■ **YOUR GOAL**
Of the records that follow, copy only the lines from the line containing "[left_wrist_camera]" to the line containing "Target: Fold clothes", both included, exactly as written.

■ **Data records**
● ● ● ● ●

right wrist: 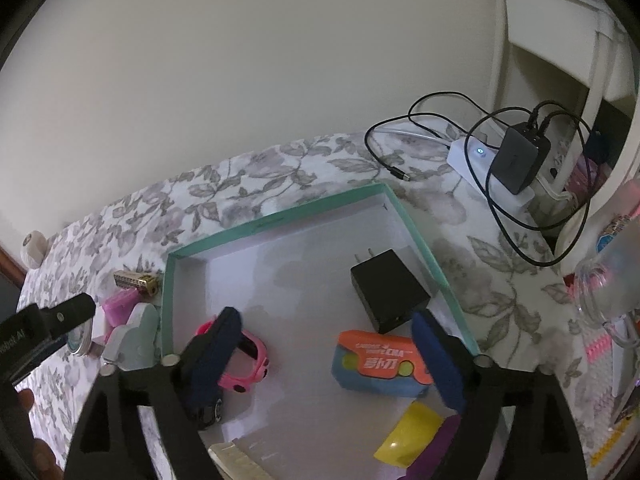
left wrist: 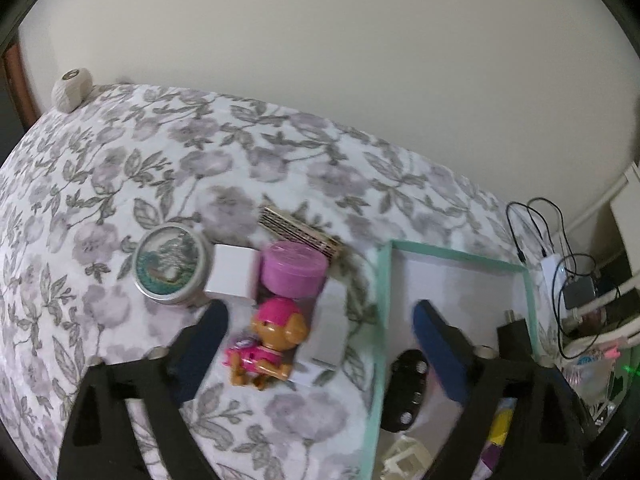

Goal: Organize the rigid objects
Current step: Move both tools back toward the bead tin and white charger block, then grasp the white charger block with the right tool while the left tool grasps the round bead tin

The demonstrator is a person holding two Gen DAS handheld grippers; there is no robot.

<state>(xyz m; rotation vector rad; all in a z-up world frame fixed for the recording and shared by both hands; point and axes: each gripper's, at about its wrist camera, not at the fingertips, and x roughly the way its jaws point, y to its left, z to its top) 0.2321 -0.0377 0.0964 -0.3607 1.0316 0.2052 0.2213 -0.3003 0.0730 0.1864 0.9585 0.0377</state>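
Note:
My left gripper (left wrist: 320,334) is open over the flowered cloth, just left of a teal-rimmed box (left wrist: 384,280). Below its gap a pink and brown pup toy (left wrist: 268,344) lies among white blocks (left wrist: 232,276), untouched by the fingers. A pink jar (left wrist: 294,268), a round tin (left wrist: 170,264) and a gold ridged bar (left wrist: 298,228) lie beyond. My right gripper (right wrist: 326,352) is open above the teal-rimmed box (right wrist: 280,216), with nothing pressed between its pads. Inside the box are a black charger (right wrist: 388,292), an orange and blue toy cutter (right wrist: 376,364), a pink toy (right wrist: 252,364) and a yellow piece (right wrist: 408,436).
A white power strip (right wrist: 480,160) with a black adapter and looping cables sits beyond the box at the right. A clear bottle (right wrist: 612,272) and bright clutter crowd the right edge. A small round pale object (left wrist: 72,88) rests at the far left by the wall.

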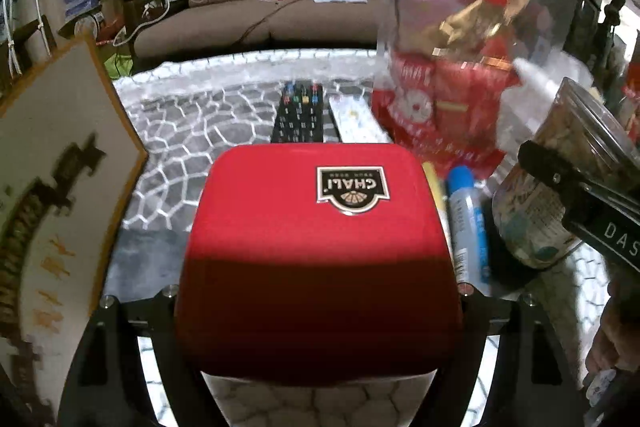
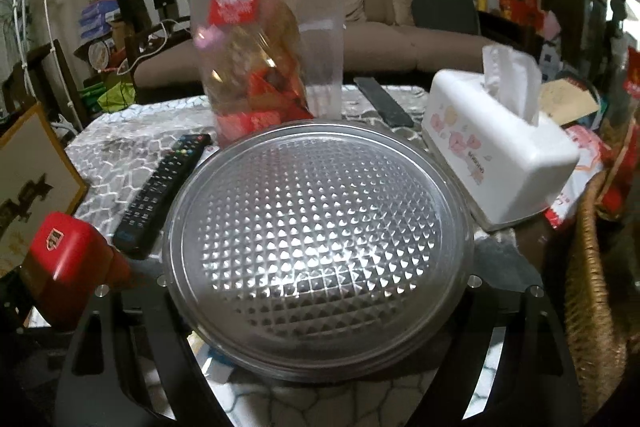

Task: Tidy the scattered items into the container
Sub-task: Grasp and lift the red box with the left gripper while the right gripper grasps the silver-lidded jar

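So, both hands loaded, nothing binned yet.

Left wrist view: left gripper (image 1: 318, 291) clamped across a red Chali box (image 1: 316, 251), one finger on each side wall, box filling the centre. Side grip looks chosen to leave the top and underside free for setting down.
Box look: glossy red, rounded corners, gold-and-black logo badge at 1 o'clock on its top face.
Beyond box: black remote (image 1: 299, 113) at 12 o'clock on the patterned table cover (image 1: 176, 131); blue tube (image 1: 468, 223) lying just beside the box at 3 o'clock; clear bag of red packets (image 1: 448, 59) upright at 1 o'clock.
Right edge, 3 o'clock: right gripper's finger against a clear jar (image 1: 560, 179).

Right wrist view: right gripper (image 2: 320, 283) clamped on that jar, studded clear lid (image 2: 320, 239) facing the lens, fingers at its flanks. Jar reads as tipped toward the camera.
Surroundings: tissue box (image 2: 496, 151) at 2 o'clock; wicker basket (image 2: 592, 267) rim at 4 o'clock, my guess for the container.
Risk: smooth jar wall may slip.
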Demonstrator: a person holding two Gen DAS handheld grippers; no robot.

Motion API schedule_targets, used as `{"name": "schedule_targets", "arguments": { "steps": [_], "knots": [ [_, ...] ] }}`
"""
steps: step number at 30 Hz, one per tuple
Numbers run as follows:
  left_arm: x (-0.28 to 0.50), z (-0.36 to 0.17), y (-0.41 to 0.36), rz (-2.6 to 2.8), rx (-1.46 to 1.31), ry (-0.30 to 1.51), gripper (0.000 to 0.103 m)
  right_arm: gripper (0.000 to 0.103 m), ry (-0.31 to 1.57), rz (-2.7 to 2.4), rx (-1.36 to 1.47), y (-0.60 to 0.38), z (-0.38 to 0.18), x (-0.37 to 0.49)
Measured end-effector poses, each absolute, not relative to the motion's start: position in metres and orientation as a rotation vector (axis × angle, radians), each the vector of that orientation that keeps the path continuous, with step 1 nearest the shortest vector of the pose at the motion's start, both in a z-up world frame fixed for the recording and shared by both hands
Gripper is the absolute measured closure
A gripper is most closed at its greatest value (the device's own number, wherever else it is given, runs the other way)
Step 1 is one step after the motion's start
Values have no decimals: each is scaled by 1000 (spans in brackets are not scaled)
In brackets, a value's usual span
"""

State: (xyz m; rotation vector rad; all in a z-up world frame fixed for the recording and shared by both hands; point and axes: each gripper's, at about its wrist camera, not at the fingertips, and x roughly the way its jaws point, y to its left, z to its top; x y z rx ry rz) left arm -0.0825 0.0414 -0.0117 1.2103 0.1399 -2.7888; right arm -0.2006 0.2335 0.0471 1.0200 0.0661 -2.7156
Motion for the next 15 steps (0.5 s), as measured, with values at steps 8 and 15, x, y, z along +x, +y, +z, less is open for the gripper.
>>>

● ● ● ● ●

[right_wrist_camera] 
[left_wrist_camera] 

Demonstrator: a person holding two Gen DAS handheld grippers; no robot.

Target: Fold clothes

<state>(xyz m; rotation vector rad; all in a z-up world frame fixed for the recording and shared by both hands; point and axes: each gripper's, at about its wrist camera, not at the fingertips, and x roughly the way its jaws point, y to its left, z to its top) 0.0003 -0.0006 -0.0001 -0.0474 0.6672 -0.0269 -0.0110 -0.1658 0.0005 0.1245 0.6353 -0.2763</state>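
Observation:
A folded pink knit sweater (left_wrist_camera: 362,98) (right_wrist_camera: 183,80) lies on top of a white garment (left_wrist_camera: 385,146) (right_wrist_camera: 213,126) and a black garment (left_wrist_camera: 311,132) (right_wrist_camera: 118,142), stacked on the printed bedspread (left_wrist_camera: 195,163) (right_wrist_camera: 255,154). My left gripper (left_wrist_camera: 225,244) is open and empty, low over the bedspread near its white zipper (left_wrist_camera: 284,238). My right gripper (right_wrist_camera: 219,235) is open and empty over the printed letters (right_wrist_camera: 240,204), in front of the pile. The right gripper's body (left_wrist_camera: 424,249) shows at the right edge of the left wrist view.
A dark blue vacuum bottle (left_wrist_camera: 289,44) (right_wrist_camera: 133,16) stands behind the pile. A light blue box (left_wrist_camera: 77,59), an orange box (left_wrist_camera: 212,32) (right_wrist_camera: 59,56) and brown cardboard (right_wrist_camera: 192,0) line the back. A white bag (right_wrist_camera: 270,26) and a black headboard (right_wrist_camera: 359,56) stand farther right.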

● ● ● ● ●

■ **RESPONSE AREA**
[left_wrist_camera] 

Demonstrator: a person holding two Gen DAS handheld grippers; no robot.

Target: Fold clothes

That completes the response.